** DATA BELOW follows **

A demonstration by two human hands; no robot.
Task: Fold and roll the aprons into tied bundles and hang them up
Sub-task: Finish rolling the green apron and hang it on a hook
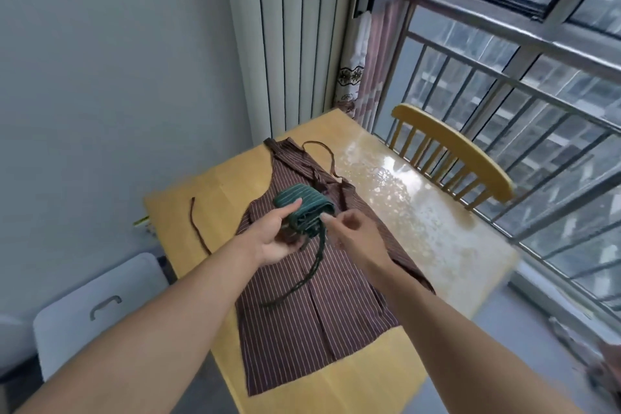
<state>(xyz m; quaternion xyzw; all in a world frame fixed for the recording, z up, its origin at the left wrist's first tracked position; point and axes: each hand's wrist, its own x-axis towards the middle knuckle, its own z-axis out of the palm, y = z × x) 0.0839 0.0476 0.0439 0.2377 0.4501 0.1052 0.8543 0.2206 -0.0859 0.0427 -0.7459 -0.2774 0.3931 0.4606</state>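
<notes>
While both hands' fingers grip the green bundle (304, 212), a brown apron (309, 279) covers the table (437, 239).

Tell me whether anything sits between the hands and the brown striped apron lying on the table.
Yes. The left hand grips a rolled green apron bundle and the right hand pinches it, its green strings dangling onto the brown striped apron. Both hands are occupied until that bundle is set aside.

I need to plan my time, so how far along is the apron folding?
Done: the green apron is rolled. In hand: the left hand holds it while the right hand works its loose strap. Left: tying, hanging, and the brown apron lying flat on the table.
</notes>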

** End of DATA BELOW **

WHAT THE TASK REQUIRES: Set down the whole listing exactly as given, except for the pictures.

SOLUTION FOR THIS PROBLEM:
A demonstration by two human hands; no robot.
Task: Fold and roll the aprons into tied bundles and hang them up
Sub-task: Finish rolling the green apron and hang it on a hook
<state>(xyz m; quaternion xyzw; all in a world frame fixed for the recording, z up, its origin at the left wrist's first tracked position; point and axes: each hand's wrist, its own x-axis towards the middle knuckle, its own z-axis out of the palm, y = z × x) 0.0839 0.0476 0.0439 0.2377 0.4501 0.1052 0.8543 0.2206 -0.0859 0.0427 -0.7459 -0.2774 0.3931 0.4606</state>
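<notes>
While both hands' fingers grip the green bundle (304, 212), a brown apron (309, 279) covers the table (437, 239).

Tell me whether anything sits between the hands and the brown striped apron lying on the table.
Yes. The left hand grips a rolled green apron bundle and the right hand pinches it, its green strings dangling onto the brown striped apron. Both hands are occupied until that bundle is set aside.

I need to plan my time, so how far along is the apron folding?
Done: the green apron is rolled. In hand: the left hand holds it while the right hand works its loose strap. Left: tying, hanging, and the brown apron lying flat on the table.
</notes>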

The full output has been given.